Last Saturday… sorry, early Sunday, way past any reasonable bedtime, I was twisting and turning, finding it impossible to fall asleep. Reading a magazine didn’t work, in fact it might just have had the opposite effect. It got my brain working, and all of the sudden an idea entered my mind.
I can’t understand it myself, so don’t bother asking, there will be no coherent or reasonable answer, but I got the idea to pull my Pidgin log-files, all 2900 of them, dating back from 2008.01.01, and have a program go through all of them, cataloging and counting the outgoing words.
Maybe it was some urge to code, maybe my subconscious has a plan for the code which it has yet to reveal to me, I couldn’t tell you, but the more I thought about it, the more the idea appealed to me. Within half an hour I knew roughly how I wanted to do it.
The premise was: 2900 HTML-formatted log-files describing interactions between me and one or more external parties. Pidgin stores each sent message on a separate line, so except for some meta-data about when the conversation took place, located at the top of the file, there was one line per message.

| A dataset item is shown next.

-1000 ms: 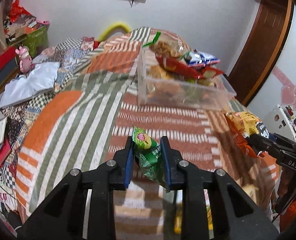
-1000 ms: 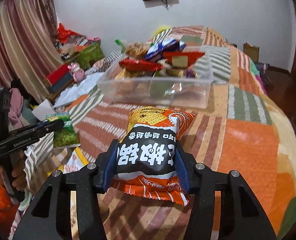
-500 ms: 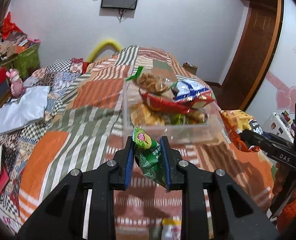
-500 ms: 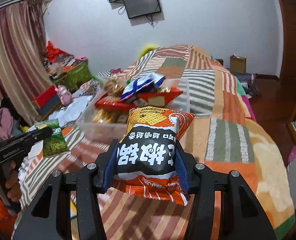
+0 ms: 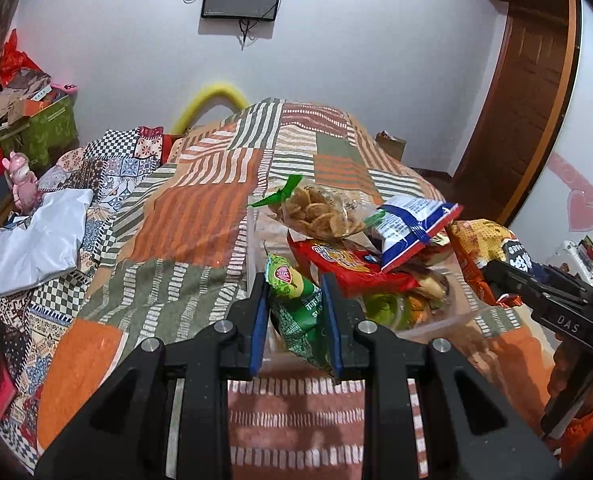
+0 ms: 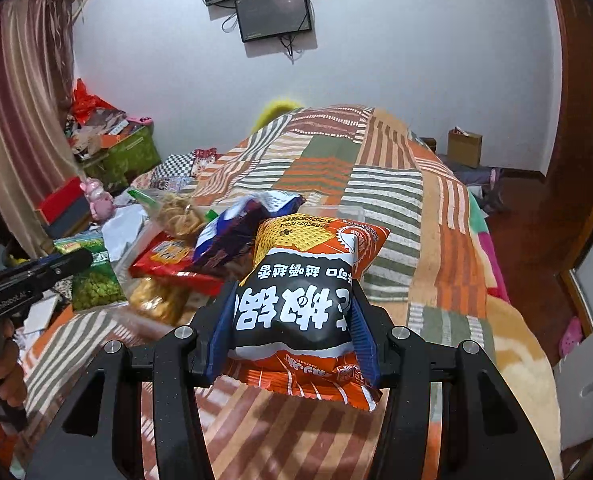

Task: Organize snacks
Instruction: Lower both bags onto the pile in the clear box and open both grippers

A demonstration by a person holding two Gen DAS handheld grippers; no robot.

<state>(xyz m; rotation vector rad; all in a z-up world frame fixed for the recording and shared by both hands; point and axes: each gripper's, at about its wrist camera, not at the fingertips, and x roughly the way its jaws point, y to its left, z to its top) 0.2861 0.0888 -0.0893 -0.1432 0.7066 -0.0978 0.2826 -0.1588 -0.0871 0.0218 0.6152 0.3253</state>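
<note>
My left gripper (image 5: 296,288) is shut on a green pea snack bag (image 5: 296,312), held just over the near left corner of a clear plastic bin (image 5: 448,322) heaped with snack bags. My right gripper (image 6: 292,300) is shut on an orange and black snack bag (image 6: 308,280), held close to the bin's right side. The left gripper (image 6: 48,268) with its green bag (image 6: 94,280) shows at left in the right wrist view. The right gripper (image 5: 536,292) with its orange bag (image 5: 484,244) shows at right in the left wrist view.
The bin sits on a patchwork quilt (image 5: 200,208) covering a bed. In the bin lie a red bag (image 5: 348,264), a blue and white bag (image 5: 412,224) and a clear bag of chips (image 5: 316,212). Clutter and a pink toy (image 5: 22,178) stand left of the bed. A door (image 5: 516,92) is at right.
Both grippers have risen and moved forward toward the bin with their bags; the bin now lies right under and ahead of them.
</note>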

I wanted the code to be, I hesitate to call the resulting code “modular”, but “dynamic” might be better. So no hard coded values about what alias to look for. This worked out fine, as I soon realized I needed a file name for the SQLite database which would store the data.
The script is called with two parameters, an alias and a path to the directory in which the logs can be found. This is also where I cheated. I should have made the script recursively walk into any sub directory in that path, looking for HTML-files, but I opted instead to move all the files from their separate sub directories into one large directory. Nautilus gives me an angry stare every time I even hint at wanting to open that directory, but handling sub directories will come in a later revision.
So, given an alias (the unique identifier which every line that shall be consumed should have) and a path, list all HTML files found in that path. Once this list has been compiled, begin working through it, opening one file at a time, and for each line in that file, determine it the line should be consumed, or discarded.
Since the line contains HTML-formatting, as well as the alias and a timestamp, this would be prudent to scrape away, regular expressions to the rescue. Notice the trailing “s”, simple code is better than complex code, and a couple of fairly readable regular expressions is better than one monster of an expression. So away goes HTML-formatting, smileys, timestamps and the alias. What should now, theoretically, be left, is a string of words.
So that string is split up into words and fed into the SQLite database.
I was happy, this was my first attempt at working with SQLite, and thus my first attempt at getting Python to work with SQLite. It worked like a charm. Three separate queries where used, one, trying to select the word being stored. If the select returned a result, the returned value was incremented by one, and updated. Of no result was returned, a simple insert was called.
This is of course the naive and sub-optimal way to do it, but right then I was just so thrilled about coding something that I didn’t want to risk leaving “the zone”. Needless to say, doing two queries per word, means hitting the hard drive two times per word, EVERY word, for EVERY matching line, for EVERY one of the 2900 files. Yeah, I think there is room for some improvement here.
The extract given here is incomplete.